Characters: Very Good.  Characters generally aren’t deep, but this is an example of a type of anime where they don’t need to be.  Instead, characters are generally interesting enough by acting in a distinctive enough way.  What was surprising was that several characters ended up having a good deal of depth, but in an unexpected way.  The strongest characters are the ones where we can see their internal thought processes.  It’s a really odd, yet effective, way to build a character since we really learn about that character by the way he thinks.  That ends up creating almost a template where, even if we don’t see the character’s thought process in another scene, we know generally what he’s thinking. By the end, they manage to develop a surprising attachment to the characters and the everyday struggles they face – you sort of feel like you knew these guys.

World: Good.  On a physical level, while fairly plain, the world served its role solidly.  For this anime, the world ended up being much more of a backdrop of everyday locations.  Those locations actually served as a passive indicator of the kind of humor to be expected.  As the anime smoothed itself out, the settings generally resolved themselves into themes that set the stage for the comedic gags.  The other aspect of the world is all the ways the characters are related to each other.  That sets up a continuity between gags.  The continuity supports and lends credibility to the characters, especially in creating a general mood and atmosphere.  This anime includes something that is also quite rare in this genre’s worlds – the solid progression of time.  The anime is far from the “slice of life that never ends.”  In all, the world did a solid job of supporting other elements.

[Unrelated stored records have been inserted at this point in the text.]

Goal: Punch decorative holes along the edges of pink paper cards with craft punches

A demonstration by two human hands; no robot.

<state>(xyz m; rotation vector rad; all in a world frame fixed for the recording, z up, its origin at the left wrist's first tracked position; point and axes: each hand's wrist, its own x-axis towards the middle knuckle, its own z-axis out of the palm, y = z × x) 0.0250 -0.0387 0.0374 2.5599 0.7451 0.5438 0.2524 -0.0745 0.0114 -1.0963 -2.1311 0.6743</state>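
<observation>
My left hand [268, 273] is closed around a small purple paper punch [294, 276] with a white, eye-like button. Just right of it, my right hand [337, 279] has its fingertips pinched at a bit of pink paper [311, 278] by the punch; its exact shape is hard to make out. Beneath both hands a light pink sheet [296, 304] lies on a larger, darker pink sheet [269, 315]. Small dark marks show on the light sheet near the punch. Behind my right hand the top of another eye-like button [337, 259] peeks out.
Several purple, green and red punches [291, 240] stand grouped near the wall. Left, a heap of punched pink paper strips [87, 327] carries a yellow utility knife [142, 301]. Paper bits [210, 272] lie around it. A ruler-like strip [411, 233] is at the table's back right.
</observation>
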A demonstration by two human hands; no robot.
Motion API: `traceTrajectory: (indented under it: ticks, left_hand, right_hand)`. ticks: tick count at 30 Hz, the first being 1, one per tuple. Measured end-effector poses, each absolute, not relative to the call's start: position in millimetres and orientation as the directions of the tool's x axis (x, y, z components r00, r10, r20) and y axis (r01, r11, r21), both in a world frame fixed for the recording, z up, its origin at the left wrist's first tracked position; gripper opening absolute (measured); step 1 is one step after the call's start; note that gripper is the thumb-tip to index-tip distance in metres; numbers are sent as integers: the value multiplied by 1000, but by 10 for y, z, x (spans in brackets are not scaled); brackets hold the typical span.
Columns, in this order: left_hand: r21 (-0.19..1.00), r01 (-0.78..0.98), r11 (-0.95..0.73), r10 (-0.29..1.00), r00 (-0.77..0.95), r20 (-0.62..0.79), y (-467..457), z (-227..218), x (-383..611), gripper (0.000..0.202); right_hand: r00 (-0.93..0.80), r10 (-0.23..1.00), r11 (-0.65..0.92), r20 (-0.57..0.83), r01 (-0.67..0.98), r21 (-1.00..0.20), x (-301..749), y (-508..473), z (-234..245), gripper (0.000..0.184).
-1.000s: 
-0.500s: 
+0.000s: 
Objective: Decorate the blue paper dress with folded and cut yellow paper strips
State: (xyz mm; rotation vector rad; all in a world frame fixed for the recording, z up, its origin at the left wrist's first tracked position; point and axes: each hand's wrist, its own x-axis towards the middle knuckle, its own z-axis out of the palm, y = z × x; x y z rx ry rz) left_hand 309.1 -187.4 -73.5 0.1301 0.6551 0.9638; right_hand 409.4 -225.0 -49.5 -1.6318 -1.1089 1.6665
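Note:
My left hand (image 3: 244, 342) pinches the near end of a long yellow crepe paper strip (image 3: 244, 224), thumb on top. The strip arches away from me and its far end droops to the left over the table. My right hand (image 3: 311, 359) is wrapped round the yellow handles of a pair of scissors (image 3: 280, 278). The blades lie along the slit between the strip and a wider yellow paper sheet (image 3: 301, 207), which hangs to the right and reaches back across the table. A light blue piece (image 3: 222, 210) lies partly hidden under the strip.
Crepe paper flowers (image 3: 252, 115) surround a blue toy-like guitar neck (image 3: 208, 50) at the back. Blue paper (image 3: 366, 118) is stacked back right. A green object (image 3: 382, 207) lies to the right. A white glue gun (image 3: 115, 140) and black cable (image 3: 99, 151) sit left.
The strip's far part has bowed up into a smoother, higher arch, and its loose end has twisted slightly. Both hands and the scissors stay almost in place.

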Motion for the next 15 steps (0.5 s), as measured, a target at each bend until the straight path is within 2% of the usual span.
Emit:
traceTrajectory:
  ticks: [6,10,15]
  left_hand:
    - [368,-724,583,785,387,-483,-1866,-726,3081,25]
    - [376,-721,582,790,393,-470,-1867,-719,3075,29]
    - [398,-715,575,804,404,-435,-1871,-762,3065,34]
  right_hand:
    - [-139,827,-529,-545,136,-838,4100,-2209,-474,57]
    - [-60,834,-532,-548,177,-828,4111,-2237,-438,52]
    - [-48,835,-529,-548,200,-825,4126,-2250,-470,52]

Plot: Very Good.  Normally, in slice of life comedy, you’d expect the plots to be very, very short – often limited to the several minute gags.  For the most part this is true.  However, with the addition of time, and continuity, there ends up being a plotline to several running gags.  There is a surprising amount of progression and development that happens, which is another oddity in the slice of life and comedy genres.

Storytelling: Very Good.  Storytelling in genres of this type is also usually limited to how they set up the gags.  Continuing to praise the addition of continuity, the storytelling both benefits and utilizes it very well.  It represents a constant evolution of how you understand the characters and their odd relationships with each other.  Several of the running gags are told in such a way that it makes you want to know what happens in the end.  Fortunately, they are kind enough to show us.

Pace: Good.  While this anime suffers a little bit in the beginning, it eventually finds its internal pacing.  Once it does, things run smoothly.  As it hits it stride, they begin to vary the skits’ internal pacing – some slower and some faster.  Once things are running smoothly, the pacing’s role in the gags ends up increasing.  They manage to play with pacing in a way that manages expectations and allow for several gags during the specific skit’s runtime.